Type 1 diabetes (T1D) is a process that results in the irreversible destruction of insulin-producing beta cells by an individual’s own immune system. The resulting need for lifelong insulin management requires a staggering amount of attention and care. Decisions must be made on a minute-to-minute daily basis, about how to juggle insulin to match unpredictable factors like stress, illness, food, activity, all of which have meaningful effects on blood sugar. It’s no surprise that people with T1D are often unsuccessful in achieving and maintaining the recommended control of their diabetes.

In addition to being very difficult to achieve, the inability to regulate blood sugars precisely has very serious consequences: in the short-term, low blood glucose levels (hypoglycemia), which can cause seizures, unconsciousness, brain damage or death. The cumulative consequences include serious damage to the circulatory system, excretory system, eyes, and nerves.

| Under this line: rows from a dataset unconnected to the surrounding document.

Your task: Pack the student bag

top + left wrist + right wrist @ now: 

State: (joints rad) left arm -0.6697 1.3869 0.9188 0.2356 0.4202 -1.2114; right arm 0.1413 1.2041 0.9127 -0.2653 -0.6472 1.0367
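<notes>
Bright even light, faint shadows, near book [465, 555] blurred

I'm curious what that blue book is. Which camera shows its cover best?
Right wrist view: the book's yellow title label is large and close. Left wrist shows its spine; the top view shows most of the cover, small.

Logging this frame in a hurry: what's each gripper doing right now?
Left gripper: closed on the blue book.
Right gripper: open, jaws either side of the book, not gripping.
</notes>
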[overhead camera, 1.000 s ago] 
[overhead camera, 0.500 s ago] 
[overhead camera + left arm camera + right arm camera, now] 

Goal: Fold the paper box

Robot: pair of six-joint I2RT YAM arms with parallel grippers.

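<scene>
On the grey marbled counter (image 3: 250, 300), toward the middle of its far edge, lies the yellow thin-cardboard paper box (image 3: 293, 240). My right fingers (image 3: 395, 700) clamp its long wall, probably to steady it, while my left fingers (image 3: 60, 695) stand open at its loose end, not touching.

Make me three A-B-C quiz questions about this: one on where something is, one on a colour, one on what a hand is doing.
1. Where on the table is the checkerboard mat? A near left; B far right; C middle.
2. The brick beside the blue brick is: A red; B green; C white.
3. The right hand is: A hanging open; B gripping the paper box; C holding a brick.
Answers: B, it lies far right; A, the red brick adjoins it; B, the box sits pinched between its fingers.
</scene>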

Thus, it is of great interest to make insulin therapy safer and less burdensome while we develop a cure for T1D. Our goal is to regulate blood glucose similar to the pancreas using a bi-hormonal pump. My proposal focuses on two technologies to regulate blood sugar and mitigate the threat of hypoglycemia. The first pertains to glucose-responsive insulin (GRI), or “smart insulin” analogs. These are a novel class of insulin analogs that contain a glucose-regulated conformational switch that allows insulin to be active after a meal and then inactive as blood glucose levels decrease. This mechanism will lead to an appropriate level of insulin action released from a bi-hormonal pump to maintain metabolic homeostasis. Additionally, use of GRIs in insulin pumps (especially in closed-loop systems) would enhance time in range.

The second strategy focuses on novel glucagon analogs. Glucagon is a hormone that functions to maintain physiological blood sugar levels. However, it forms inactive clumps called amyloid fibrils when stored as a liquid. I want to make it ultra-stable and ultra-concentrated in the pump reservoir. Such pump-compatible glucagon analog formulations would enable use of bi-hormonal pumps to mitigate hypoglycemic episodes. These two technologies, if used together, could essentially eliminate hypoglycemic episodes in T1D patients using closed-loop systems. The success of either goal would be transformative.

My expectation is that our novel bi-hormonal pump system could operate without the needs of additional glucose-detecting devices. We will reduce the risks of short and long-term complications of T1D, and ultimately, our smart and safe system serves as a native-like pancreas for T1D people.